Active shooter exercise helps first responders prepare

Though preparing for a dynamic and dangerous situation such as an active shooter on campus is extremely difficult, Debbi Fletcher said. The IU-Bloomington campus took another step toward ensuring students’ safety in an active shooter exercise that took place during the recent Thanksgiving break.

Fletcher, director of emergency management and continuity for the Bloomington campus, said more than 150 people were involved in the exercise, including both first responders and student volunteers.

She said they decided to place the exercise during a break as to avoid disrupting or causing unnecessary concern among students on campus.

The first responders consisted of police, firefighters and EMS, as well as campus leadership such as people from Residential Programs and Services, communications and executives within the University, Fletcher said.

Along with first responders, students from ROTC programs and Kelley School of Business were actors in the exercise, taking on the roles of those injured, killed and in direct contact with the shooter.

At 9:30 a.m.

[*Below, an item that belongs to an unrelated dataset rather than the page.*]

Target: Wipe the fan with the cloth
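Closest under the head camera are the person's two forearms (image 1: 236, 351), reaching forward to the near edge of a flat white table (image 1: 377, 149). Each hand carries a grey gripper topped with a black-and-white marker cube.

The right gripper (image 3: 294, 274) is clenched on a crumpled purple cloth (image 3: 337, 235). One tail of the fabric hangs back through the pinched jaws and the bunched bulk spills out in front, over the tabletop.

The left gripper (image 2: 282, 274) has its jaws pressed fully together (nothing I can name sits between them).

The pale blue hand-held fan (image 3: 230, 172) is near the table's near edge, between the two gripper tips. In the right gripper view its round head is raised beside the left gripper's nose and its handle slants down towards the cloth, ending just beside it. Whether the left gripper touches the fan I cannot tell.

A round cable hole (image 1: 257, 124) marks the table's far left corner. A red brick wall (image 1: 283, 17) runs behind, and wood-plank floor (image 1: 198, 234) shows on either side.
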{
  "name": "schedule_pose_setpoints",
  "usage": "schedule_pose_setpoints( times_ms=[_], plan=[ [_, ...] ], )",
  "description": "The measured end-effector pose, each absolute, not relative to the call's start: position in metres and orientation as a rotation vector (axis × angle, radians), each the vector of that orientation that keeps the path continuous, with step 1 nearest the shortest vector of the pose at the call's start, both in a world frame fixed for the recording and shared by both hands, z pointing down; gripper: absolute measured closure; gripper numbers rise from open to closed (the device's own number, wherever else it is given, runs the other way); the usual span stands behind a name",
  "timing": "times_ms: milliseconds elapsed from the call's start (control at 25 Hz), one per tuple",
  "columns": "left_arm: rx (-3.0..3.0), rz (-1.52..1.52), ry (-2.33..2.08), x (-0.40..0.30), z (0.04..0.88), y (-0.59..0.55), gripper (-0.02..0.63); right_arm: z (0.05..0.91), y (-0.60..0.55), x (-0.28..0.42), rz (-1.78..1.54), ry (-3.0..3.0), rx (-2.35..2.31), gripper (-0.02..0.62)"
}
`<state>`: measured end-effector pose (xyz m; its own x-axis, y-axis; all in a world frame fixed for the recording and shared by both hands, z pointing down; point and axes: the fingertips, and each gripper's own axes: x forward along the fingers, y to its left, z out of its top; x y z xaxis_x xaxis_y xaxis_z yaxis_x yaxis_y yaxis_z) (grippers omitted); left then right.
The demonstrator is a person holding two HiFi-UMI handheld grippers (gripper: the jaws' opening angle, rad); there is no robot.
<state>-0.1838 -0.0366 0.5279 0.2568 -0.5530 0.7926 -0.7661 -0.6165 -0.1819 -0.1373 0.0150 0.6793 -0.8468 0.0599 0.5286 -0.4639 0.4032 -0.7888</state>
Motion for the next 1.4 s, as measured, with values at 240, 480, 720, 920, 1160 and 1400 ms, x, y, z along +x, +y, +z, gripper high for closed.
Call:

Tuesday Nov. 25, the exercise began at Hodge Hall with a hypothetical situation consisting of a shooter entering the building and opening fire on multiple individuals, she said.

Once calls and an IU Notify message went out, police went into the building and shot the shooter, she said. There was only about a three-minute gap between police entry and the securing of the situation.

“The polices’ response was really good,” Fletcher said.

Because IU is part of the Bloomington community, both IU Police Department and Bloomington Police Department officers were on scene for the exercise, as well as some officers from other jurisdictions, she said. The campus is lucky to have access to this kind of departmental collaboration .

The police practice tactical work that ranges from their entry into a building to their approach of the situation at hand, she said.

The full scale exercise, involving this incident and then the work necessary to aid the wounded and being an investigation, ended at about noon, Fletcher said.

There was even an emergency operations center running at the time.

“We were trying to make this as realistic as possible,” she said.

Following the exercise, the participants gathered together and had a debriefing as well as a table top discussion in which they reviewed the exercise’s successes and shortcomings and discussed further what the campus would need to do in the days following a tragedy.

“Obviously, we don’t ever want anything like this to happen,” Fletcher said.

Overall, she said the exercise went well, but there was room for improvement.

“We do always strive to do better,” Fletcher said.

Better, in this case, means faster responses and an improved line of communication, Fletcher said.

Communication is the most important thing, she added, and possibly one of the easiest things to mess up.

People want to know how first responders react in this kind of situation, Fletcher said.

Though a large amount of time is dedicated to tactical work, very little is spent on recovery.

Not as much time is spent on determining what people will want or need from the University three or 10 days after this kind of tragedy strikes, Fletcher said.

This exercise allows IU to determine what needs to be added to training.

For example, in this hypothetical situation, a basketball game scheduled for the day of the shooting was supposed to be cancelled, and they realized the necessity of ensuring athletes and ticket holders find out about the situation immediately, she said.

This was the first active shooter exercise on Bloomington’s campus, she said.

In the past, other full scale exercises have been conducted, and they tend to cycle through what appear to be pressing situations that require this kind of attention, Fletcher said.

A lot of things are similar no matter what the emergency is, she said. The situation must be addressed immediately and the people must be protected.

Fletcher said some people asked why the exercise wasn’t announced to the general public.

That would be because the activity was specifically for the first responders made it more important that they were prepared and present. It also prevented any kind of miscommunication about what could be an extremely serious ?situation.

The focus, she said, is safety and security on ?campus.